Csicsery-Ronay Jr., Istvan. “Science Fiction and the Imperial Audience.” Journal of the Fantastic in the Arts, vol. 26, no. 1, Jan. 2015, pp. 7–18.
Rios, Josh. “A Possible Future Return to the Past.” Somatechnics, vol. 7, no. 1, Mar. 2017, p. 59-73.
Excerpt:
- A Call with the Colonial Secretary:
We are unhappy. We have been excluded from the nation. We are those who should define it: farmers, industrialists, labourers, the undercurrents of empire. We are the Natives, the Slaves, the Women. We are those who are cast aside. We have no voice. Our crops are dying. Our families starve. Our work is sent away to the Mother Country and we are left with nothing. No one listens to us. We suffer. Yet we are here.
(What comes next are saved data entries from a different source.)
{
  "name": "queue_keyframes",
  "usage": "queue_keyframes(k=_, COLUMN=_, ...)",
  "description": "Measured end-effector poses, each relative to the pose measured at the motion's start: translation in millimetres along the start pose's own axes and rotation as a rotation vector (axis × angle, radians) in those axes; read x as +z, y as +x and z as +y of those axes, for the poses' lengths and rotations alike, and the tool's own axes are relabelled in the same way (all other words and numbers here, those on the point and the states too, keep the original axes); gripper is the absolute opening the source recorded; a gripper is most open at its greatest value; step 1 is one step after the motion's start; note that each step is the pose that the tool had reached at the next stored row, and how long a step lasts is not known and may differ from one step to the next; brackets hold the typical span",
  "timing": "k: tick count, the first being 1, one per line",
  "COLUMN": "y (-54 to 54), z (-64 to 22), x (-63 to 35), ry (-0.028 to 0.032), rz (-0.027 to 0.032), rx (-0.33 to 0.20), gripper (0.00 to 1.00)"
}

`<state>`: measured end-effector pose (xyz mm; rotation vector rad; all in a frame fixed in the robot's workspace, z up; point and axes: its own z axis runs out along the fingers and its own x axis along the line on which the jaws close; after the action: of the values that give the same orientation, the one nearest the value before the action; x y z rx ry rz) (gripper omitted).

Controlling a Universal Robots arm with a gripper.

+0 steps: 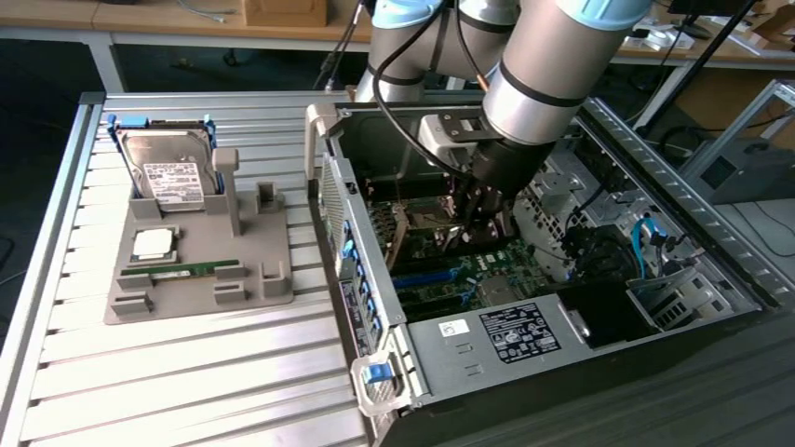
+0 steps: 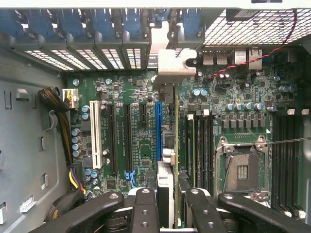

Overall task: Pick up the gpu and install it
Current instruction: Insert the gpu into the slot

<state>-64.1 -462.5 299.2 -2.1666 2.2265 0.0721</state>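
Wrist view, tool (image 2: 170, 204) clamped on gpu (image 2: 167, 145), edge-on green board, silvery bracket, over motherboard (image 2: 131, 141).

A ribbed, silvery metal desk (image 1: 186, 372) carries two things. Toward the exterior view's left lies a grey parts tray (image 1: 205, 289), flat on the ribs. Just beside it, toward the exterior view's right, an open computer case (image 1: 497, 345) lies on its side, its interior facing upward.
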Motion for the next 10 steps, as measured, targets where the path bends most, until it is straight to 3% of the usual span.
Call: queue_keyframes(k=10, y=0.7, z=6.2, x=7.4, ry=0.0000, rz=0.0001, rx=0.000, gripper=0.27)
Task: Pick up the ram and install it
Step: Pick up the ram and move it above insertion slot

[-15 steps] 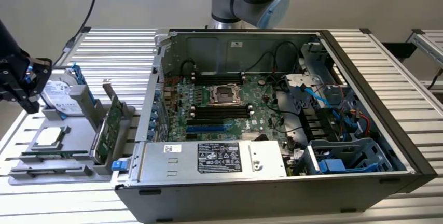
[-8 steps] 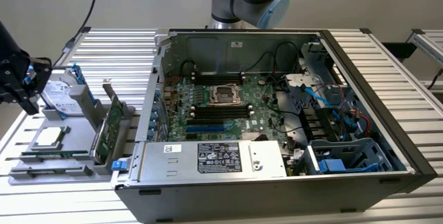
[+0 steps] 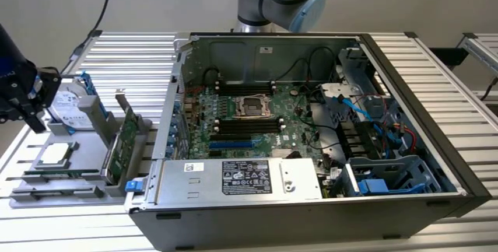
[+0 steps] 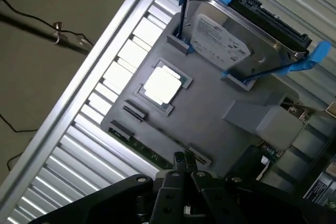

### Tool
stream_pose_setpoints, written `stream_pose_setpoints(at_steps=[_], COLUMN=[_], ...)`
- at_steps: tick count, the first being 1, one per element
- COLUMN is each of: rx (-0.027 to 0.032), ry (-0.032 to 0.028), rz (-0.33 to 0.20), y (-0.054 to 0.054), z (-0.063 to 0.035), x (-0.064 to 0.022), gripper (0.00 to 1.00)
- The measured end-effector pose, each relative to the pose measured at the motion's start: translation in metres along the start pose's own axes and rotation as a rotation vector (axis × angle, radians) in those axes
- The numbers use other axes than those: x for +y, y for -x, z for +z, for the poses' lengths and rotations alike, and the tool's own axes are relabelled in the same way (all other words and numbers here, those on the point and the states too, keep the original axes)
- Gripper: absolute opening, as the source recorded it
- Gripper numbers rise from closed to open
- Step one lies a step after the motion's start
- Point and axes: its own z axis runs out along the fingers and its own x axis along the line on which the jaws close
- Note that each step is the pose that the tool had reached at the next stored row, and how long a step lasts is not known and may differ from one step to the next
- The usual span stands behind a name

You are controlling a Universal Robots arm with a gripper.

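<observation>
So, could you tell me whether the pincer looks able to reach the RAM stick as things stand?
Probably yes: the pincer hovers shut above the grey holder, and nothing covers the RAM stick in its slot, though it must open first.

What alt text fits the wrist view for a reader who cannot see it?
The shut pincer hangs over the edge of a grey tray, close to the thin green ram lying along that edge. The tray also holds a square processor chip and a hard drive in blue rails, all on a ribbed metal table.
</observation>
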Motion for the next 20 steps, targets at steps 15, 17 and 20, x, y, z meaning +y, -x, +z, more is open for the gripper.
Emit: stream_pose_setpoints(at_steps=[15, 17, 20], rx=[0.0134, 0.0150, 0.0178], ry=[-0.0079, -0.0089, -0.0105], rz=[-0.272, -0.308, -0.363], y=[0.000, 0.000, 0.000], z=[0.0126, 0.0141, 0.0160], x=[-0.0006, -0.0007, -0.0008], gripper=[0.11, 0.11, 0.11])
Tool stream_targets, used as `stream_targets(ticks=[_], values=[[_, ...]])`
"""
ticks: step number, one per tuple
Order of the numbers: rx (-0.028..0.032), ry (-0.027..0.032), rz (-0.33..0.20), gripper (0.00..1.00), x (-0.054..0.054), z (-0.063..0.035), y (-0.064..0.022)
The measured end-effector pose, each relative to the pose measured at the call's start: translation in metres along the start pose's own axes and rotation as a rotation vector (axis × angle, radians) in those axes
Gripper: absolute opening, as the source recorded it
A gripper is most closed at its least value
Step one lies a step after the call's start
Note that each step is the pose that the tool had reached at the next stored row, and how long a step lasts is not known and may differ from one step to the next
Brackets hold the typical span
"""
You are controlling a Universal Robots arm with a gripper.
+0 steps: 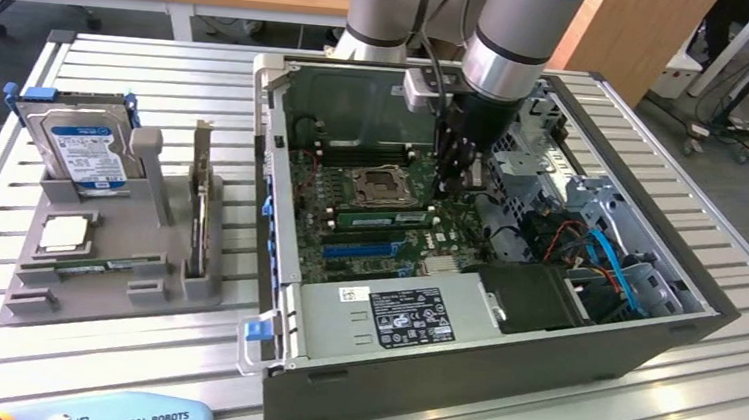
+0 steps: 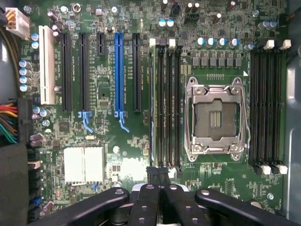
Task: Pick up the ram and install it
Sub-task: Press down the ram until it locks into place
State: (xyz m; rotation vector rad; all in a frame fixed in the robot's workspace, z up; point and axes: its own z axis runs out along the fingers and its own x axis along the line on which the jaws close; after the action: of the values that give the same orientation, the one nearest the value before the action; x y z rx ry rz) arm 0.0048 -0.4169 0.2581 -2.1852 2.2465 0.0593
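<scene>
Already the ram (image 2: 153, 103) stands edge-on in a memory slot just ahead of the fingers (image 2: 159, 176), which are pressed together, empty, near its end. Pushing down off-centre risks seating one end only, or flexing the motherboard (image 2: 108, 141).

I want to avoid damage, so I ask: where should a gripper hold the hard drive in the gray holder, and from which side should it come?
Grip the hard drive by its upper half, coming from straight above. It stands upright in the gray holder, which hides its lower part. The fingers should probably close across its thin body, on the label face and the back.
</scene>
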Motion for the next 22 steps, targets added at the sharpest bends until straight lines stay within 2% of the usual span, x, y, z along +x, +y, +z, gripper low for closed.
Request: stream_targets(ticks=[2, 7, 22], values=[[-0.0001, -0.0001, 0.000, 0.10, 0.000, 0.0000, -0.0032], [-0.0001, -0.0001, 0.000, 0.10, 0.000, 0.0004, -0.0035], [-0.0001, 0.0000, 0.000, 0.10, 0.000, 0.0150, -0.0038]])
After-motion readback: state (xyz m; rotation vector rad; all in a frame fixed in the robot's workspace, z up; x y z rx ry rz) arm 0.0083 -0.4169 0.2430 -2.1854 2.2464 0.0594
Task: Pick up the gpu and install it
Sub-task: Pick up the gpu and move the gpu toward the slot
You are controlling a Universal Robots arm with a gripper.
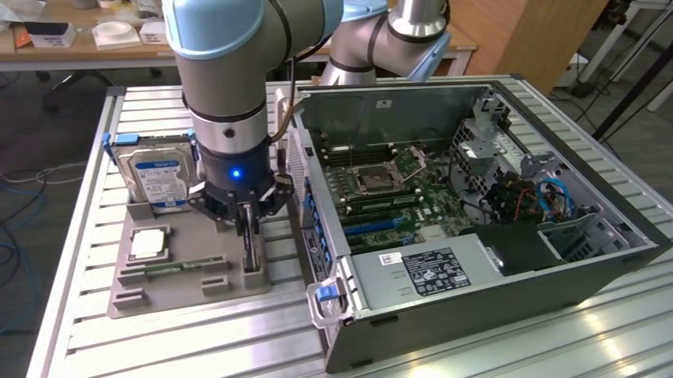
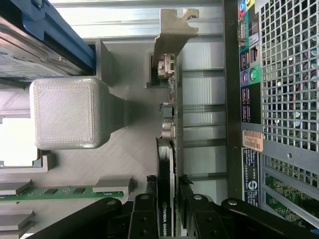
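Observation:
The gpu (image 1: 252, 264) stands on edge in a slot of the grey holder tray (image 1: 158, 303), at the tray's side nearest the computer case. In the wrist view the gpu (image 2: 172, 124) shows edge-on, with its silver end bracket (image 2: 173, 35) at the far end and a dark cooler on its face. My gripper (image 1: 248, 230) has come straight down over the card. The black fingers (image 2: 144, 219) sit on either side of the gripper (image 2: 169, 211) midpoint and lie against both faces of the card.
A hard drive (image 1: 158, 177) with a blue-white label stands at the tray's far end. A processor (image 1: 147, 244) and a memory stick (image 1: 173, 268) lie in the tray. The open computer case (image 1: 474, 197) lies close beside the tray on the exterior view's right, motherboard exposed.

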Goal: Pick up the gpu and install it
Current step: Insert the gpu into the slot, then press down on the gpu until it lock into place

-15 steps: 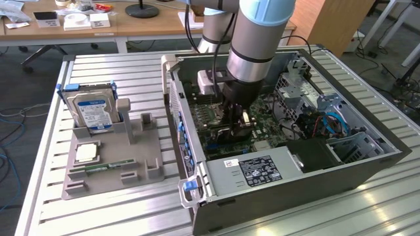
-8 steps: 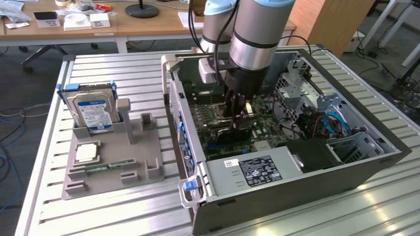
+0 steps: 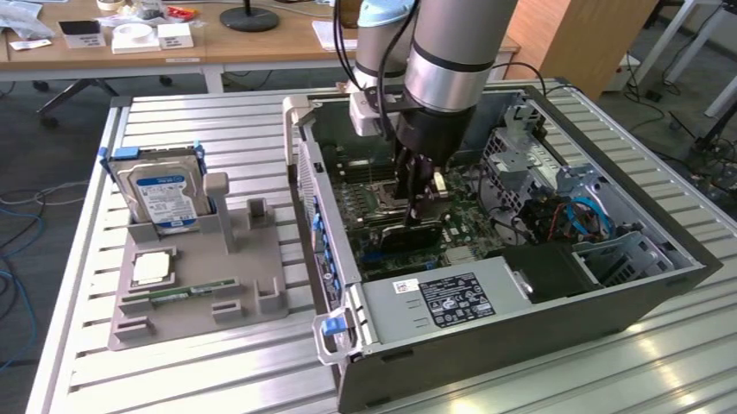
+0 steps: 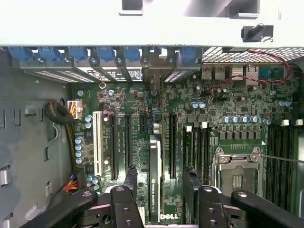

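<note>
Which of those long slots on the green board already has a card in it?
The slot between the open gripper's fingers: the gpu stands upright in it. The neighbouring black and white slots are bare.

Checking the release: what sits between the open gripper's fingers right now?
In the wrist view, the gpu stands on edge in its motherboard slot between the gripper fingers, with a gap showing on each side.

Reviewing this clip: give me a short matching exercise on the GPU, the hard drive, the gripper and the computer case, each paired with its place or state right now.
Things:
1. gpu
2. hard drive
3. gripper
4. computer case

States:
A. standing upright in the grey holder tray
B. lying open on the slatted table
C. edge-on in a motherboard slot
D. open, fingers either side of the card

Pairs: 1-C, 2-A, 3-D, 4-B
</note>
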Action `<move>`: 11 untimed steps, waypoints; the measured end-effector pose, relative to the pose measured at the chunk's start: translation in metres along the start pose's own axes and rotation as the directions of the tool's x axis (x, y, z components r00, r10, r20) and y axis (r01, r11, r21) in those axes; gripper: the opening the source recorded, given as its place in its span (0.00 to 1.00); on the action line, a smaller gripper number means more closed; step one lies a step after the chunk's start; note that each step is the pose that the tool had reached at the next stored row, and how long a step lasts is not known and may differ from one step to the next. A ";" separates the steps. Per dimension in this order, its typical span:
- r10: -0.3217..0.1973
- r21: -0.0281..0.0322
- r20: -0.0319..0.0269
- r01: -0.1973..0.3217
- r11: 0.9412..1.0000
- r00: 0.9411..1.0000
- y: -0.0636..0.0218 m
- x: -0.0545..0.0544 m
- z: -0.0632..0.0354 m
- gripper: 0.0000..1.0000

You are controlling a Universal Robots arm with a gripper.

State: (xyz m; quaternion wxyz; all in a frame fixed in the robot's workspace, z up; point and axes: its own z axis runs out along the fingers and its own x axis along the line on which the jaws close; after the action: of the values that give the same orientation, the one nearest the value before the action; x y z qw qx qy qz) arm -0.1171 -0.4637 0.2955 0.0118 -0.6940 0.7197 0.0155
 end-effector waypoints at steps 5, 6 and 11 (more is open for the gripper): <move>0.000 0.000 0.000 0.000 1.000 1.000 0.0000 0.000 0.0000 0.51; 0.000 0.000 0.000 0.000 1.000 1.000 0.0000 0.000 0.0000 0.51; 0.000 0.000 0.000 0.000 1.000 1.000 0.0000 0.000 0.0000 0.51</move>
State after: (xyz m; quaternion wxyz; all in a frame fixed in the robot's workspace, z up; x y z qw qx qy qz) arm -0.1170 -0.4637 0.2955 0.0118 -0.6940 0.7197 0.0155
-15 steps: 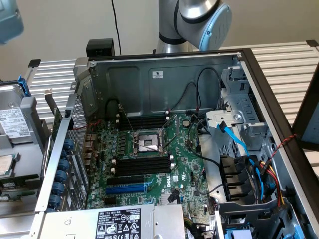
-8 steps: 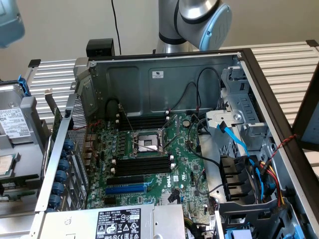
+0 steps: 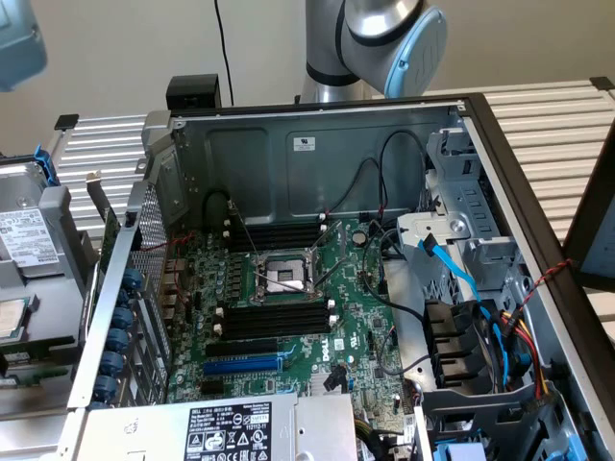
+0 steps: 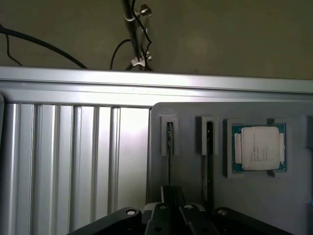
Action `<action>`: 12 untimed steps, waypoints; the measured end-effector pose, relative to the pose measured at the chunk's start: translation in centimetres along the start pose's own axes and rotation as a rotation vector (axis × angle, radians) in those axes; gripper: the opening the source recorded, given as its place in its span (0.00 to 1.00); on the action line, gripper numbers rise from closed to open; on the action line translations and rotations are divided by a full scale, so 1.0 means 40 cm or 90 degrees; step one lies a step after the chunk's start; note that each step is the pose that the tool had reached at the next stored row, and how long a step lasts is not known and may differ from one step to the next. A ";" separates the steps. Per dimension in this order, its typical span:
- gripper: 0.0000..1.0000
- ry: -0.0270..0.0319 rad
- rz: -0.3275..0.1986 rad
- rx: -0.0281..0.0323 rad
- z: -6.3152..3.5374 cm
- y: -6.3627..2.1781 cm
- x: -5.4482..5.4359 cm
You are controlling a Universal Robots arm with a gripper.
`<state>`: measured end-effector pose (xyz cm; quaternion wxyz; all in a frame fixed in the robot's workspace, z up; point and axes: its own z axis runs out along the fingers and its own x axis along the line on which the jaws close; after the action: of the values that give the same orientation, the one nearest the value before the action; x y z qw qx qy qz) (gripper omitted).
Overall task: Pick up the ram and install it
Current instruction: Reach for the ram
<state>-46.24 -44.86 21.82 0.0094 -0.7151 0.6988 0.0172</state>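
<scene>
The fingers [image 4: 166, 198] are clenched on the ram [image 4: 169, 142] standing in a grey holder [image 4: 188, 171]; the arm [image 3: 375, 38] rises at the computer case's [image 3: 317, 144] twelve o'clock

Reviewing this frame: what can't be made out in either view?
- Wrist view: the ram, its lower end hidden between the fingers of the shut claw, so the depth of the grip is unclear.
- Wrist view: the print on the processor is too small to read.
- Exterior view: the arm is cut off by the top edge.
- Exterior view: the end clips of the memory slots are too small to tell open from latched.
</scene>
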 end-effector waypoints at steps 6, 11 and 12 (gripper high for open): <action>0.12 0.0001 0.000 0.0014 -0.003 0.001 0.000; 0.12 0.0020 0.000 0.0043 -0.003 0.002 0.000; 0.12 0.0045 0.000 0.0077 -0.003 0.002 -0.001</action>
<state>-46.30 -44.85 21.95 0.0112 -0.7151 0.6988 0.0104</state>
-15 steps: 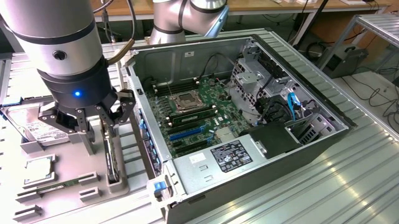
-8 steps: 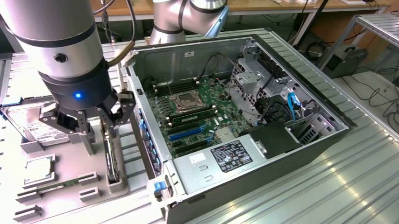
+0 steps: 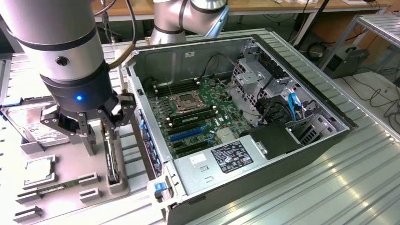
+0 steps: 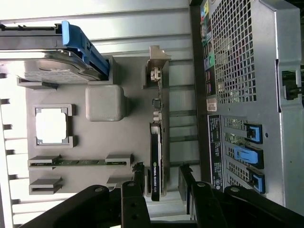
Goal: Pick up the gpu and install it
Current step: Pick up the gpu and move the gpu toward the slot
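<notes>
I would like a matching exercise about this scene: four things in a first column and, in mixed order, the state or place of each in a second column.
Column one
1. gpu
2. gripper
3. hard drive
4. computer case

Column two
a. lies open on its side, motherboard showing
b. open, over the gpu
c. stands on edge in a slot of the grey tray
d. lies flat on the tray

Pairs: 1-c, 2-b, 3-d, 4-a
</notes>
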Tool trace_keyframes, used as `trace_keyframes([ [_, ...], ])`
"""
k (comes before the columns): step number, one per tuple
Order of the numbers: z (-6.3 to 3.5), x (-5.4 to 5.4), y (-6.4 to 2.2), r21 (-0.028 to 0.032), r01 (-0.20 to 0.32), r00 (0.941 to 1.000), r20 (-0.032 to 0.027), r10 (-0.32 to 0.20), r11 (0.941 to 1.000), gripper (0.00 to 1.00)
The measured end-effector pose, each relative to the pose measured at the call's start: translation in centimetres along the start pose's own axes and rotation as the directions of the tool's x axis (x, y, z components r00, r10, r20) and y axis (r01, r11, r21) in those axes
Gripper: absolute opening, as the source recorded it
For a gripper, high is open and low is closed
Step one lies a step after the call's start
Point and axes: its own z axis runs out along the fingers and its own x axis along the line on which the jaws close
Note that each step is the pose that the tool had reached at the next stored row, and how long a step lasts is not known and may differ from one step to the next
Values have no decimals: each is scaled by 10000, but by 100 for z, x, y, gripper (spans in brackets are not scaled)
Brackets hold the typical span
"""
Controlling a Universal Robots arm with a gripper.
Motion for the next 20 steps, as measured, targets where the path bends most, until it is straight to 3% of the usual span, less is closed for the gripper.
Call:
trace_keyframes([
  [20, 108, 4, 7, 20, 2, 10000, 2, -2, 10000, 42],
])
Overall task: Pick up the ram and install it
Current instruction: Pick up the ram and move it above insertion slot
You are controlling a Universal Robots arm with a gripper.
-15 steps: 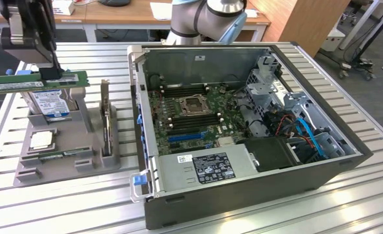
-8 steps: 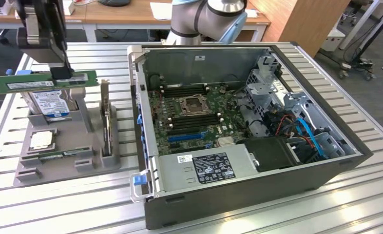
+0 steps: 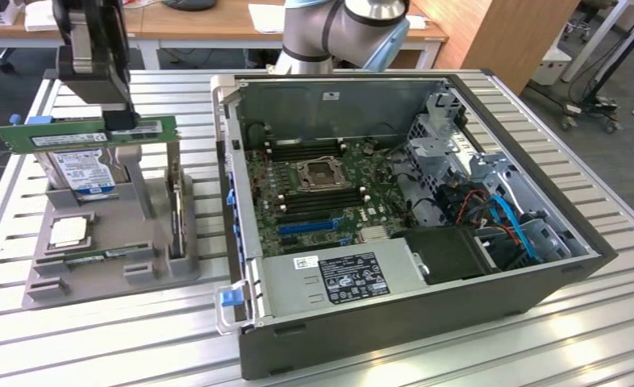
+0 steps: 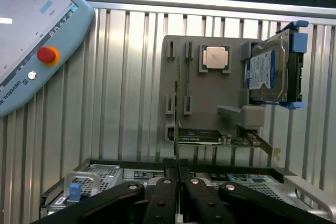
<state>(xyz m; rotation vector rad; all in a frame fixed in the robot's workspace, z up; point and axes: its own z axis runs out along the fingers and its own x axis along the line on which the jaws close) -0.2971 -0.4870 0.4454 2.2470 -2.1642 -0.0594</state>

Sir Arthur Newitt, Member of Parliament, was sitting alone in his office, smoking a cigar while waiting for his holophone to ring. For most, it was an unusual sight as the only people who were normally seen smoking cigars were either British politicians who had come to inspect the health of their Empire, or well-to-do British tourists vacationing in the colonies. Since the tobacco crops (amongst others) had failed nearly half a century ago, the most prominent politicians and business leaders had decided that the only recourse was to give up this habit in the belief that the smoking of domestic cigars halted and weakened trade with Britain. And normally, Sir Arthur would have advocated for such a worldview; after all, his whole career was based on maintaining British North America as key country within the Empire, whose prosperity was dependent on each country’s ability to trade with England. However, now, aged fifty-two and having been first an M.P. for fifteen years, and the B.N.A’s liaison officer with the British Colonial Secretary for five, Sir Arthur had picked up the habit of smoking when in the presence of his British counterparts; a habit, he believed, that endeared him to them and proved himself more than a colonial figurehead.
And so, it was this desire to prove himself a loyal servant of the Empire that forced Sir Arthur to get up early in the morning (before even the servants), to creep out of bed quietly, so as not to disturb his wife. He dressed quickly and efficiently, although he quietly bemoaned to himself that he used to own a valet who was perfect for this kind of situation before he was sold for having dangerous and treasonous thoughts. After making sure his tie was straight, he began to traverse the gallery of his Philadelphia home and make his way across the hall to his home office and to his holophone. His office was his favourite room in the house. Sleek and modern, it had been remodeled in the past five years after his promotion with the addition of tempered glass windows and doors, a black metallic desk, and updated security features to prevent unauthorized access. As the liaison between Parliament and the Colonial Secretary, it was vital that reports documenting the state the country not be seen by anyone without the proper security clearances or that he should risk being overheard in his conversation with the Colonial Secretary over tonight’s vote in Parliament.
At his office door, his hand trembled as he placed it on the icy glass of the DNA scanner and waited for the all clear to turn the handle. With his identity confirmed, he quickly entered, sat at his desk, and opened the middle drawer in which he loosely kept his cigars. Before picking one up, however, he tapped his desk until it began to light up and project the home screen of his computer in front of him. Tasked again with proving his identity, he placed a finger on the desk while drumming his other hand nervously against its metal framework surreptitiously as to not disrupt the computer from unlocking. He then checked the time, and noting that it was a few minutes until five, focused his attention again on the cigar drawer and picked one at random. Lighting it, he turned off his computer screen projector and awaited the Colonial Secretary’s call.